EXERCISE REQUIREMENTS
Once you have read the entries, please say how many lines hold the string "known", giving the number only.
══ GIVEN ENTRIES
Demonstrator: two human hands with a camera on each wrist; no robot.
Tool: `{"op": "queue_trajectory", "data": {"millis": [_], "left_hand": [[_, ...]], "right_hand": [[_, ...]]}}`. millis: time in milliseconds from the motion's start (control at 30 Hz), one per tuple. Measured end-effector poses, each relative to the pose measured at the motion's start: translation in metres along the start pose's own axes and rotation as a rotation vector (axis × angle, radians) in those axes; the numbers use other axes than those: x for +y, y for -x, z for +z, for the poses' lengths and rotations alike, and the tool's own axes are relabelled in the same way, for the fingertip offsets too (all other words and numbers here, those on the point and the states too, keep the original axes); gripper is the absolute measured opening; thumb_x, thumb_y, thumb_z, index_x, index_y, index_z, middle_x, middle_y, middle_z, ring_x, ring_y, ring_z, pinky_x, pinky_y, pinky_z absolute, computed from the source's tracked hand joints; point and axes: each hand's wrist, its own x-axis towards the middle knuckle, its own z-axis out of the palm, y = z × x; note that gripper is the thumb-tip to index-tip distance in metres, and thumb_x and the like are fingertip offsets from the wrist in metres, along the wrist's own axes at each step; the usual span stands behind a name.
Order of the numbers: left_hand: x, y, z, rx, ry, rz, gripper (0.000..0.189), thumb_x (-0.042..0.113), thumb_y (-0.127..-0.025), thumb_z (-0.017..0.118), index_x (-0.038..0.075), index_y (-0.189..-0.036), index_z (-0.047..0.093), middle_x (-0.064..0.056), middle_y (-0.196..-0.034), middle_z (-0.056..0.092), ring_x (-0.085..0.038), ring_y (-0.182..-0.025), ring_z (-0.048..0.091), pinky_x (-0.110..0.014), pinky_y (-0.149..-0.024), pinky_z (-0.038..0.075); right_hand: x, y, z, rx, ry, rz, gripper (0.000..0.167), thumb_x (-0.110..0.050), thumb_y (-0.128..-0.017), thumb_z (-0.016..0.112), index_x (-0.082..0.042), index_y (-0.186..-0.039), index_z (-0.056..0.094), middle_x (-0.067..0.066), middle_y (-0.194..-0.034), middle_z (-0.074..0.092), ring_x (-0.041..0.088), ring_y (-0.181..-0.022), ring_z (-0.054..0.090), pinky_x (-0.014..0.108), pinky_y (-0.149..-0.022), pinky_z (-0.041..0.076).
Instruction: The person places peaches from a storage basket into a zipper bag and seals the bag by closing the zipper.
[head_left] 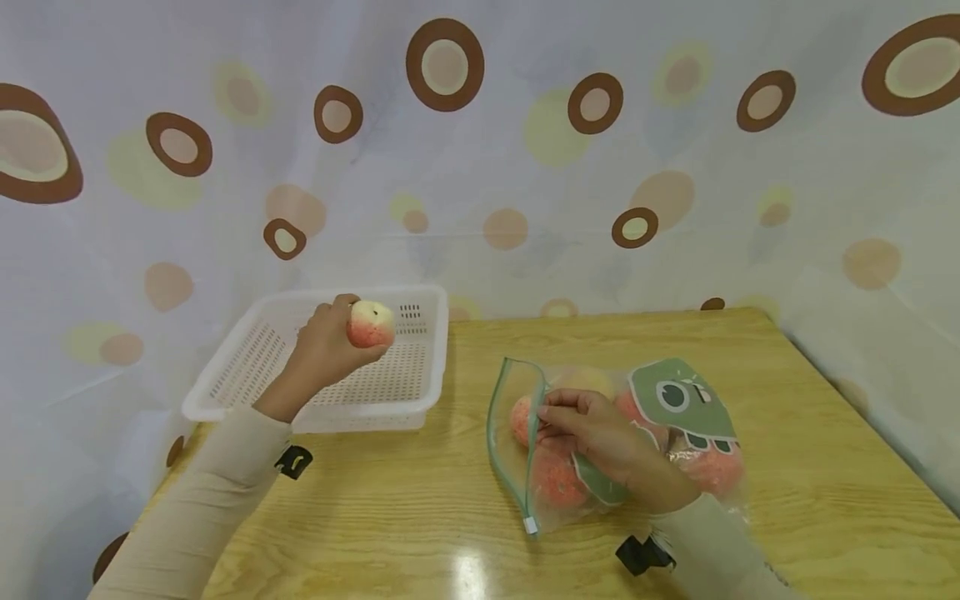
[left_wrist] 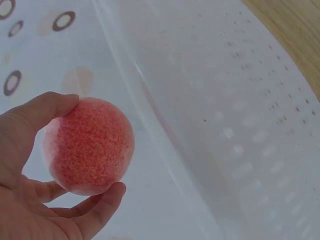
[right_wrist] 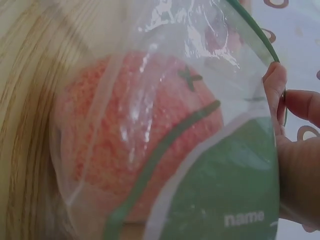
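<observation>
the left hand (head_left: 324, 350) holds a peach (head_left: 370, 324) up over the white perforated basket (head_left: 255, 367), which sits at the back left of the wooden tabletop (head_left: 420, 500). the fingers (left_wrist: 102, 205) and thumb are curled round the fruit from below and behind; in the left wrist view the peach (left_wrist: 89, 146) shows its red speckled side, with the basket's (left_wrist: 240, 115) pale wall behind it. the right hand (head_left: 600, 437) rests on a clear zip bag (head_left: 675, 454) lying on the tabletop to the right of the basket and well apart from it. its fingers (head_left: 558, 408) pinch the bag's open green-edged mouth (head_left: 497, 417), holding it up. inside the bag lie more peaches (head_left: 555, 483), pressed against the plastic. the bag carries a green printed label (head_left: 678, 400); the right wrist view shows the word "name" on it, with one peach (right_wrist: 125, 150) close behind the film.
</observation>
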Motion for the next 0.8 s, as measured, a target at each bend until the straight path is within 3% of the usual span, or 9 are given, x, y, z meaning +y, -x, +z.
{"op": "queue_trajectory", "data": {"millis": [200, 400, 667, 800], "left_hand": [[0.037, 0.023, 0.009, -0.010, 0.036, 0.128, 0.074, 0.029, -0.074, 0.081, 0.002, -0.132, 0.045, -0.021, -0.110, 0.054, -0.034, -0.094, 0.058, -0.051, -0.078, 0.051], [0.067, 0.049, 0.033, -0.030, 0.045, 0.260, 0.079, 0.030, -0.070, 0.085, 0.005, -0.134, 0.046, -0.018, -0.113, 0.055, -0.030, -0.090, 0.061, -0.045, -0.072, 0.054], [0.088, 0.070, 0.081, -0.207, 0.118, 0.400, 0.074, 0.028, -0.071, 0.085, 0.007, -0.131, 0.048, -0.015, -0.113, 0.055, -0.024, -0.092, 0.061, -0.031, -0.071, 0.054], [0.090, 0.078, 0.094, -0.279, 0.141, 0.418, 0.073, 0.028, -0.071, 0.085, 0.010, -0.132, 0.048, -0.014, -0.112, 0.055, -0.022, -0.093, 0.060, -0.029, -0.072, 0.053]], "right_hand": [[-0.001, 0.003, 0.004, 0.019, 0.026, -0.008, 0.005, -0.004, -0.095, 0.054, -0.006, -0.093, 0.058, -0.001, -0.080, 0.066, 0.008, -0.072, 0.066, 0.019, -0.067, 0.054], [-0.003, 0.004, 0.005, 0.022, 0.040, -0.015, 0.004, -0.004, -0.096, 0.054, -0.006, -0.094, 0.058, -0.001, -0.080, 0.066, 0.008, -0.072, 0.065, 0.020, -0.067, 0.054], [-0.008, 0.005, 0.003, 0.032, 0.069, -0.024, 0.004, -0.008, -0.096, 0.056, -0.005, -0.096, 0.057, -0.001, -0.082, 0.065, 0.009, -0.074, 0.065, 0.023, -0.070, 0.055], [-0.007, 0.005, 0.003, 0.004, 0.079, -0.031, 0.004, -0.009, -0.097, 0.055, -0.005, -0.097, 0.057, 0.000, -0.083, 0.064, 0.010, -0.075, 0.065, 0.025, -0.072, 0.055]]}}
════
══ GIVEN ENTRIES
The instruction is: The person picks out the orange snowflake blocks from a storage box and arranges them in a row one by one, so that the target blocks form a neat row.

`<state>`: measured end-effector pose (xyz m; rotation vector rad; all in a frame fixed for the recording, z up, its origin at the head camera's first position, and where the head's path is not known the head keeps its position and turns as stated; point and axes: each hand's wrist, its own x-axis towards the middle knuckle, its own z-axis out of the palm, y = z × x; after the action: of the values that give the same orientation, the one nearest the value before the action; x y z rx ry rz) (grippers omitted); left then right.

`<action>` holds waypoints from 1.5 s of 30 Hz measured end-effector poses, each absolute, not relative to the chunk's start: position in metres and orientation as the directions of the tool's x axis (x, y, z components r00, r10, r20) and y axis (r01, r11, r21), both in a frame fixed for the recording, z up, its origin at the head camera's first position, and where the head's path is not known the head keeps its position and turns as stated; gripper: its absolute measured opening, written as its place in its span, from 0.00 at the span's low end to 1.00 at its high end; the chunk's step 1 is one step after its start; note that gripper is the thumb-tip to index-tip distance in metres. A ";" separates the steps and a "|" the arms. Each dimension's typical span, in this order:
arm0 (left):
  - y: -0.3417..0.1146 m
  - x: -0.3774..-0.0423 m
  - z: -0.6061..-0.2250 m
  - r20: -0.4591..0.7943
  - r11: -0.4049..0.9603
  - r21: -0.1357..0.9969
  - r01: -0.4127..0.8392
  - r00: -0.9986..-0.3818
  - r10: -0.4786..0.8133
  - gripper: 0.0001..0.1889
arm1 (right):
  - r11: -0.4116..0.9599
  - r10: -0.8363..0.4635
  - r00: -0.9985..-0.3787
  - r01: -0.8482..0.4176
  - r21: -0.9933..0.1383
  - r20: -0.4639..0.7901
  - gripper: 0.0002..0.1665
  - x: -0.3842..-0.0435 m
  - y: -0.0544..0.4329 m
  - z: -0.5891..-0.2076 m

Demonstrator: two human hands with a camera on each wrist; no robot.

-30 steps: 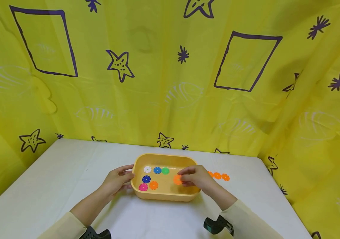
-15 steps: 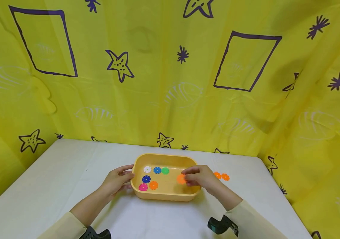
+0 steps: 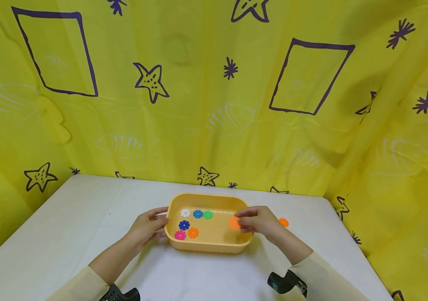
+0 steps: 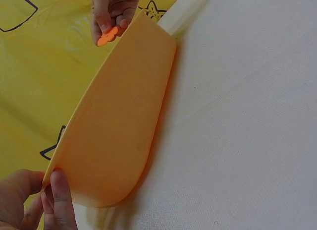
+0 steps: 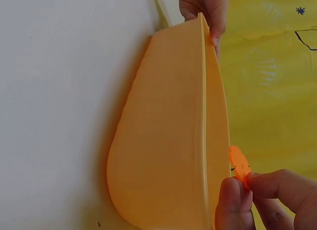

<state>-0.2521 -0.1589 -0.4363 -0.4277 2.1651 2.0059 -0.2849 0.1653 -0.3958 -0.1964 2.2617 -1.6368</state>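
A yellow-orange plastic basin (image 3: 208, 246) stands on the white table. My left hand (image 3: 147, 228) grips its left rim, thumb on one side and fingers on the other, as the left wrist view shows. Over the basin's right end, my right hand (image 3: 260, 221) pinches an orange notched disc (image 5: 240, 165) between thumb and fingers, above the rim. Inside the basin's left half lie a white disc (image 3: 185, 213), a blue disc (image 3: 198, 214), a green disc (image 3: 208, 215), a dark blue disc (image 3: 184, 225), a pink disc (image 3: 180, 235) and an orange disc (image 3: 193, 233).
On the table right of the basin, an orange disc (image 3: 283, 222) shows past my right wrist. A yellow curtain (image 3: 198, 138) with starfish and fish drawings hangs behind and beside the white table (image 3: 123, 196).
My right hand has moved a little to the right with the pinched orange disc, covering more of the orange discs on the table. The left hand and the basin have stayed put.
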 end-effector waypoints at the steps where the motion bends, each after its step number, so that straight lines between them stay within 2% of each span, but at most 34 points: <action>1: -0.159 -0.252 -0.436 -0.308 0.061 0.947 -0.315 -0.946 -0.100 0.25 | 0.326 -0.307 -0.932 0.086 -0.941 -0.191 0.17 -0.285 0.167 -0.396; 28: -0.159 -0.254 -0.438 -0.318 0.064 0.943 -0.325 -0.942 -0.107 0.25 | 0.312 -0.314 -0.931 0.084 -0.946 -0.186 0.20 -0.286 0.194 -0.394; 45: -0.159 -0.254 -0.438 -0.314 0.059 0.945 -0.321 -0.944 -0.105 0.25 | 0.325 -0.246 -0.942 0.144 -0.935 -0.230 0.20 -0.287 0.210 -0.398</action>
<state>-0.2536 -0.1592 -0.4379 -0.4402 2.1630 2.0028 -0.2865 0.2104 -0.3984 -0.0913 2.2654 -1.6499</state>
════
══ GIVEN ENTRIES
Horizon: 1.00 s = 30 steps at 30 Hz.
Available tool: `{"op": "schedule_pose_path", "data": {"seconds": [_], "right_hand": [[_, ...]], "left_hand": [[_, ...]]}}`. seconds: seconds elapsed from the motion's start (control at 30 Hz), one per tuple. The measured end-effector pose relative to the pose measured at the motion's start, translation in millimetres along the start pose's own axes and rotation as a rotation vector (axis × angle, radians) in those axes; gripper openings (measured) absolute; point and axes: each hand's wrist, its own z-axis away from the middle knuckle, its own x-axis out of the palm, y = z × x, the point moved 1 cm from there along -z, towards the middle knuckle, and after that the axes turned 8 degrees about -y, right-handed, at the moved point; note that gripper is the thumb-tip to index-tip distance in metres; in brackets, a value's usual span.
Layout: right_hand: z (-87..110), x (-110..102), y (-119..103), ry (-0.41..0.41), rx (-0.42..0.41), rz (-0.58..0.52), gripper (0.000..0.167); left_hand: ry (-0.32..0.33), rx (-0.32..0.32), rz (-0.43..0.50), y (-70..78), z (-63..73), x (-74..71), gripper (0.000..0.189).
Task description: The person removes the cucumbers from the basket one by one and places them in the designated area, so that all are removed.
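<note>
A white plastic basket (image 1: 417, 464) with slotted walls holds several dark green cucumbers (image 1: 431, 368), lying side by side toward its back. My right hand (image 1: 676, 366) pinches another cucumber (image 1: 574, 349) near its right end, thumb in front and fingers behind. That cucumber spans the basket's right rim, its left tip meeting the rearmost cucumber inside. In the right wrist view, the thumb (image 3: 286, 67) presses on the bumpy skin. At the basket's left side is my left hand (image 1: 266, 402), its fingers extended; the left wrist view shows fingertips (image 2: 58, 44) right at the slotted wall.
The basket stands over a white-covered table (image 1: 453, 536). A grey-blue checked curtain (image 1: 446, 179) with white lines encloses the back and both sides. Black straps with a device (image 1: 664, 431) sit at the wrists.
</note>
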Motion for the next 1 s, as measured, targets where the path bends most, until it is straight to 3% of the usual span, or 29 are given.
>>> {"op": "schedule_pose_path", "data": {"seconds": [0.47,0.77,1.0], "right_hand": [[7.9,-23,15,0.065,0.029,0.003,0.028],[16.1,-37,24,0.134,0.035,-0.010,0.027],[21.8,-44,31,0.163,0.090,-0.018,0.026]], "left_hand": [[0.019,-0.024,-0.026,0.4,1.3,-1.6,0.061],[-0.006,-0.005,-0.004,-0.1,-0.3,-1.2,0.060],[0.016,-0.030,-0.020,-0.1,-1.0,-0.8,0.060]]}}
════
SOLUTION FOR THIS PROBLEM
2